**What you are asked to do:** Return exactly the span that opens with the line containing "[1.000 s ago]" and closes with the final line of the records, both included.

*** Exercise data ***

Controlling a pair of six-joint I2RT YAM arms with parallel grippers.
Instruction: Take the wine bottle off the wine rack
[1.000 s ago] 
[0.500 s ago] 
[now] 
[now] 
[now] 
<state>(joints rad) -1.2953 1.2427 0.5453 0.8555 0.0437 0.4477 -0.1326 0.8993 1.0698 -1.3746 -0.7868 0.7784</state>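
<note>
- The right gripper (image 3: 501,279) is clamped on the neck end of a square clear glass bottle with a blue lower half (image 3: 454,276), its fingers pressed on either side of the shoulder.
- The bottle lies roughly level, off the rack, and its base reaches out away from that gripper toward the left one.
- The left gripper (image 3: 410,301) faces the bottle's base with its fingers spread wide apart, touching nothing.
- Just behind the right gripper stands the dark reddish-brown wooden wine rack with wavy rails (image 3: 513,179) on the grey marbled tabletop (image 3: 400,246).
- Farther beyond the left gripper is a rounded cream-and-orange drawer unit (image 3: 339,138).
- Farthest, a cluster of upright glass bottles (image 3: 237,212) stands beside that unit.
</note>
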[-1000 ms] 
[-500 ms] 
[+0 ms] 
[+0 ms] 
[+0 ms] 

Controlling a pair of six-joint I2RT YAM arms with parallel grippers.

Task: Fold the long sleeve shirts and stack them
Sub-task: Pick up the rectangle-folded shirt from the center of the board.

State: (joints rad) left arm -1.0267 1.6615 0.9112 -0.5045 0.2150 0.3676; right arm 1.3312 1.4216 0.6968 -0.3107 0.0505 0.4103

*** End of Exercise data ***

**Output below:**
[1.000 s ago] 
[0.500 s ago] 
[now] 
[now] 
[now] 
<state>(joints rad) -1.2953 1.2427 0.5453 0.8555 0.0437 0.4477 -0.1326 0.8993 1.0698 -1.3746 -0.7868 0.7784</state>
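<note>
- The right gripper (image 3: 501,279) is clamped on the neck end of a square clear glass bottle with a blue lower half (image 3: 454,276), its fingers pressed on either side of the shoulder.
- The bottle lies roughly level, off the rack, and its base reaches out away from that gripper toward the left one.
- The left gripper (image 3: 410,301) faces the bottle's base with its fingers spread wide apart, touching nothing.
- Just behind the right gripper stands the dark reddish-brown wooden wine rack with wavy rails (image 3: 513,179) on the grey marbled tabletop (image 3: 400,246).
- Farther beyond the left gripper is a rounded cream-and-orange drawer unit (image 3: 339,138).
- Farthest, a cluster of upright glass bottles (image 3: 237,212) stands beside that unit.
</note>
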[-1000 ms] 
[-500 ms] 
[+0 ms] 
[+0 ms] 
[+0 ms] 

Controlling a pair of six-joint I2RT YAM arms with parallel grippers.

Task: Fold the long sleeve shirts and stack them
Sub-task: Pick up the rectangle-folded shirt from the center of the board.

State: (joints rad) left arm -1.0267 1.6615 0.9112 -0.5045 0.2150 0.3676; right arm 1.3312 1.4216 0.6968 -0.3107 0.0505 0.4103

The output given here is complete.